Before I go, I do have one more thing I want to get off my chest. About 20 pounds. No, just kidding, but it is a good lead-in to the news story I heard this morning that has me scratching my head. The reporter said that according to the latest statistics, if you weigh a few more pounds than you should weigh, you'll live longer than someone who weighs exactly what they should weigh. Huh?
So, that means that those medical type people who figure these things out, think it would be better if we were all just a little skinnier and died just a tad sooner? I guess it would make it somewhat easier for our pallbearers, but frankly, I don't care if mine all get hernias. I won't be around to worry about it.
Well, that's about all for now. But, please, let me hear from you. I have very few friends, and a couple of anonymous posts would really make my day.

Tuesday, April 19, 2005

Welcome

Well, stick a fork in me, I'm done. I finally have my own blog. This is something I've wanted since I was a child, growing up in the mountains of Southwest Virginia, back in the 50s. It's practically all I ever thought of...dreamt of. When my father asked me what I wanted for my fifth birthday, I meekly replied, "Please sir, may I have a blog?"
And now half a century later, here it is. Okay, I lied. Actually what I asked for was a Thunderbird, Jr, which was only the coolest thing in the world back then. And, to be totally (or at least more partially honest), I never even heard of a blog until about a year ago. I definitely am not a child of the high-tech era.
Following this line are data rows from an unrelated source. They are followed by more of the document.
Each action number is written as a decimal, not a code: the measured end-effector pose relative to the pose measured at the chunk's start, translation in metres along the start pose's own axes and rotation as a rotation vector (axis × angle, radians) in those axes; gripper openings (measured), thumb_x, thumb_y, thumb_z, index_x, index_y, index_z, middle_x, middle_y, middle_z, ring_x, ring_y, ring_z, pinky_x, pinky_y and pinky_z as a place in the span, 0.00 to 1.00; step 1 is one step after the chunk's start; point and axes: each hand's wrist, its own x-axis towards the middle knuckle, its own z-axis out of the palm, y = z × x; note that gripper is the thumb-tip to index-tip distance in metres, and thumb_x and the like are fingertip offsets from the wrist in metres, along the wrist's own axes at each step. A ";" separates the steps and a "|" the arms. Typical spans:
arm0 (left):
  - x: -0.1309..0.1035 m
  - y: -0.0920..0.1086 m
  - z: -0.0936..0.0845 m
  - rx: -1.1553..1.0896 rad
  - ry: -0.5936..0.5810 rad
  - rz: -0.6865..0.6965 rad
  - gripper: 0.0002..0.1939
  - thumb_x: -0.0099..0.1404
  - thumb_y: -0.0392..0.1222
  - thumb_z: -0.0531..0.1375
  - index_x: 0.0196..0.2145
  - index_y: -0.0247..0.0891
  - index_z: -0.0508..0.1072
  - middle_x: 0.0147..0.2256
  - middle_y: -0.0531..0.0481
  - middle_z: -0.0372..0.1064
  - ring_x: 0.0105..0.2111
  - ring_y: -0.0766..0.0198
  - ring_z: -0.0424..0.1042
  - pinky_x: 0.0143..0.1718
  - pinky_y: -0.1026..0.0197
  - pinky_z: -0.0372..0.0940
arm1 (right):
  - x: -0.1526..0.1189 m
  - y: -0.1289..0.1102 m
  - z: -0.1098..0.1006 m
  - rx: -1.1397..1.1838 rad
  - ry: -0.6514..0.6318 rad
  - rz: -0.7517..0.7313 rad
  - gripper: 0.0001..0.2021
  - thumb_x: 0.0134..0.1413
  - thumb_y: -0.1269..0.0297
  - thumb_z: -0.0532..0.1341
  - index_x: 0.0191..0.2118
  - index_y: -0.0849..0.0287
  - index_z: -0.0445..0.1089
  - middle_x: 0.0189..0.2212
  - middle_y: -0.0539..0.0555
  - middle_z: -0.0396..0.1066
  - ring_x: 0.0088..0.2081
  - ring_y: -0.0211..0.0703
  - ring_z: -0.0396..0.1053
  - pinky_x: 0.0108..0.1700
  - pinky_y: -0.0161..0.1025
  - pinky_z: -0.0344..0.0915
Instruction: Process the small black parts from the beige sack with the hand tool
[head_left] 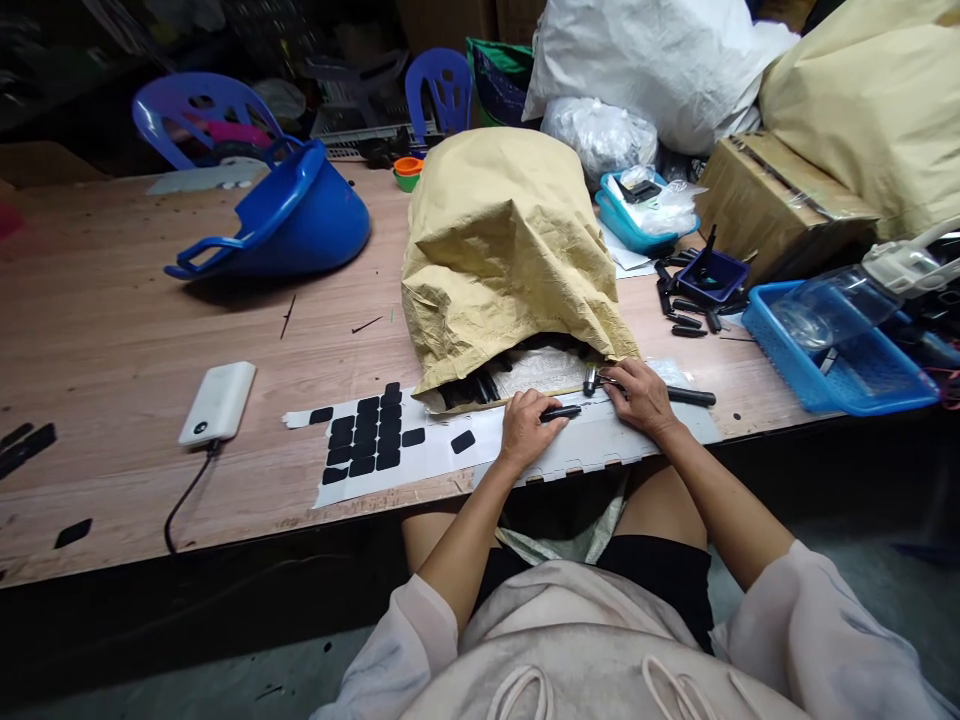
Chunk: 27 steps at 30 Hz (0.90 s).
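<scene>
My left hand (526,432) is closed on a short black stick-like piece (562,412), pressing it to the white sheet at the table's front edge. Just to its right, my right hand (639,396) is wrapped round a small hammer with a metal head (590,380); its black handle (691,397) sticks out past my fingers to the right. Behind both hands lies a tan sack (510,230), its mouth towards me and dark pieces showing inside. Left of my hands, several black rounded squares (365,432) sit on a white backing sheet (435,468).
A tipped blue tub (300,220) and a white power bank (217,403) with a cable are on the left. To the right are a blue basket (862,385), a small purple tray (712,275) among loose black pieces, and a cardboard box (772,205).
</scene>
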 end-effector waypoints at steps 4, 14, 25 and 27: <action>-0.001 0.001 0.001 0.011 -0.006 0.005 0.09 0.63 0.41 0.72 0.41 0.46 0.82 0.40 0.49 0.76 0.47 0.52 0.71 0.54 0.50 0.65 | -0.002 -0.001 -0.001 0.008 0.008 -0.023 0.15 0.67 0.63 0.58 0.54 0.51 0.77 0.47 0.58 0.75 0.49 0.52 0.71 0.51 0.48 0.70; -0.005 0.004 0.000 0.034 0.002 0.033 0.09 0.64 0.44 0.72 0.42 0.44 0.81 0.40 0.48 0.74 0.46 0.52 0.71 0.52 0.50 0.64 | -0.005 -0.001 -0.005 -0.023 0.003 -0.049 0.17 0.68 0.62 0.58 0.57 0.47 0.78 0.51 0.59 0.74 0.51 0.54 0.69 0.55 0.52 0.69; -0.010 0.001 0.004 -0.011 0.072 0.102 0.13 0.66 0.44 0.71 0.48 0.44 0.81 0.42 0.47 0.75 0.46 0.53 0.71 0.52 0.51 0.63 | -0.012 0.006 -0.003 -0.149 0.055 -0.122 0.18 0.67 0.67 0.59 0.57 0.43 0.79 0.49 0.56 0.74 0.49 0.48 0.69 0.53 0.46 0.68; -0.010 -0.001 0.006 -0.025 0.112 0.131 0.13 0.65 0.43 0.71 0.47 0.43 0.81 0.41 0.47 0.74 0.46 0.53 0.71 0.51 0.51 0.64 | -0.013 0.006 -0.005 -0.195 0.111 -0.203 0.19 0.66 0.69 0.60 0.57 0.45 0.78 0.49 0.56 0.74 0.49 0.47 0.69 0.52 0.44 0.67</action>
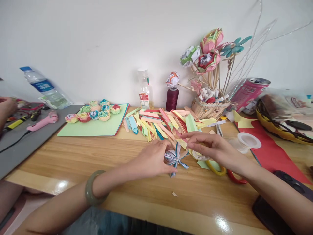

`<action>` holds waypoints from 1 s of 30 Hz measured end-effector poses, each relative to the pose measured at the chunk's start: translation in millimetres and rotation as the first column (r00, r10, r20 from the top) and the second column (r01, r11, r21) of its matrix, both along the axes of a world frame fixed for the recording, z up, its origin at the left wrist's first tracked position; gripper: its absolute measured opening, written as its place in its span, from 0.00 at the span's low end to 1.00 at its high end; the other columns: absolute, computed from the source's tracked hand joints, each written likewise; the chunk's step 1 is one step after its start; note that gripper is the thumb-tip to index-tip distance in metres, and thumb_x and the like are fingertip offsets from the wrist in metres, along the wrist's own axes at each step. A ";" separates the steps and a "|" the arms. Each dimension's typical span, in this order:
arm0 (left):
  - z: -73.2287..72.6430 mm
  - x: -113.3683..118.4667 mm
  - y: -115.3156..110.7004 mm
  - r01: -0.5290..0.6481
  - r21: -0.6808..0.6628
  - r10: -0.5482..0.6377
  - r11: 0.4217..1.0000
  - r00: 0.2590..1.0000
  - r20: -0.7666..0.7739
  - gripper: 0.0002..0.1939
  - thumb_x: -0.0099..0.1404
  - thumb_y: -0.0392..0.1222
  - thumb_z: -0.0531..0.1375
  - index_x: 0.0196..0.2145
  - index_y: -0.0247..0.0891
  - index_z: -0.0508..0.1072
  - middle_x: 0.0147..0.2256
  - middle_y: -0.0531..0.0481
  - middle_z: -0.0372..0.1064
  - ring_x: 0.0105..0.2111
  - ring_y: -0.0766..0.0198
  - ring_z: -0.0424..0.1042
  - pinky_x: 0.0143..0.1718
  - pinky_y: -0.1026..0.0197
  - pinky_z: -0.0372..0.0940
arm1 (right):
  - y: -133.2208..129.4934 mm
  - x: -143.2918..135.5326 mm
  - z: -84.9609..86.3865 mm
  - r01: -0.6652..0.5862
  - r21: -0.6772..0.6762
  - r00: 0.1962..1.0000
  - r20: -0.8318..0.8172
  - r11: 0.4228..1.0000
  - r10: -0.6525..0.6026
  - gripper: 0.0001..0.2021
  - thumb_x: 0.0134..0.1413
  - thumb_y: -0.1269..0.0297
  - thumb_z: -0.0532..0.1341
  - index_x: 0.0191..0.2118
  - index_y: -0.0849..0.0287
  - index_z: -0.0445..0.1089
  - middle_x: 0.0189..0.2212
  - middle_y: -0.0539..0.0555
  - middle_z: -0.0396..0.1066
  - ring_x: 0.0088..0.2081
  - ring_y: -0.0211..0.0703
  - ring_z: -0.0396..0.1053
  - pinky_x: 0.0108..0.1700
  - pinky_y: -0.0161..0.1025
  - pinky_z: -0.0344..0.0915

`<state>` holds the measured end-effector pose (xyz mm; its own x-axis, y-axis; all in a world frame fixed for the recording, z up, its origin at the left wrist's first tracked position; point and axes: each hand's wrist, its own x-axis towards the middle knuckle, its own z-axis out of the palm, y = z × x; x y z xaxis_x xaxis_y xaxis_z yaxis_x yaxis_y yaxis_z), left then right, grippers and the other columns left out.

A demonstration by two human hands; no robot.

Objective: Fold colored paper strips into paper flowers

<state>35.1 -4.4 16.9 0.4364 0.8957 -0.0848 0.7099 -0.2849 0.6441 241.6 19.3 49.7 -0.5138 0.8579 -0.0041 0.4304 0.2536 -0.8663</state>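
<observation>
My left hand holds a folded paper flower from its left side, thumb below and fingers above. The flower's narrow white and blue petals fan out from a tied-looking centre. Just above and to the right of it is my right hand, its thumb and fingertips brought together in a pinch. What lies between those fingertips, if anything, is too fine to see. Behind both hands spreads a heap of folded coloured paper strips. Scissors with a yellow handle and a red handle lie partly under my right forearm.
Finished paper blooms sit on green paper at left. A small bottle, dark red thread spool and flower basket stand behind. Clear spool, red paper and phone are right. Another person's hand shows far left.
</observation>
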 end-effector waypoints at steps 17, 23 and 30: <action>17.9 5.4 -1.0 0.290 0.613 -0.165 0.735 0.953 -0.253 0.16 0.57 0.29 0.51 0.44 0.35 0.64 0.46 0.42 0.60 0.45 0.55 0.59 0.43 0.51 0.63 | -14.1 -2.4 8.3 -0.119 0.057 0.984 0.137 0.991 0.110 0.11 0.55 0.57 0.54 0.28 0.53 0.70 0.32 0.51 0.73 0.40 0.46 0.68 0.38 0.39 0.63; 17.6 3.3 1.5 0.249 0.586 -0.267 0.771 0.962 -0.058 0.15 0.58 0.31 0.53 0.44 0.36 0.64 0.44 0.43 0.59 0.45 0.59 0.61 0.47 0.54 0.62 | -11.0 -3.2 9.0 -0.117 0.062 0.979 0.173 0.991 0.104 0.11 0.55 0.60 0.52 0.27 0.54 0.68 0.31 0.50 0.72 0.34 0.42 0.68 0.36 0.39 0.62; 17.3 0.5 4.4 0.248 0.467 -0.343 0.849 0.931 0.129 0.17 0.56 0.29 0.53 0.44 0.39 0.62 0.42 0.45 0.57 0.46 0.62 0.61 0.47 0.56 0.62 | -11.3 -2.3 10.5 -0.097 0.046 0.975 0.206 0.994 0.086 0.09 0.53 0.61 0.54 0.27 0.56 0.68 0.26 0.50 0.69 0.27 0.39 0.63 0.30 0.36 0.59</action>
I'm just now beginning to understand how to work the rabbit ears on the television.
And now, here I am with my own blog, which, by the way, is just a small part of our new website look. Admittedly, there is still a little tweaking to do, and there are new features for which we have great buttons, but, as of this minute, no content. Please be patient. It's coming. And, we want your feedback. Test drive our website, tell us what you like, and what you'd like to see.
And, please, please add your comments to the blog. Why? Because that would be like the coolest thing that could happen. Okay, I can think of a couple cooler things, but I'd really like to see your feedback. So, bring it on.

Monday, April 18, 2005

Steve Cook's Daily Ramblings Goes Live!

Steve Cook's Daily Ramblings is now online!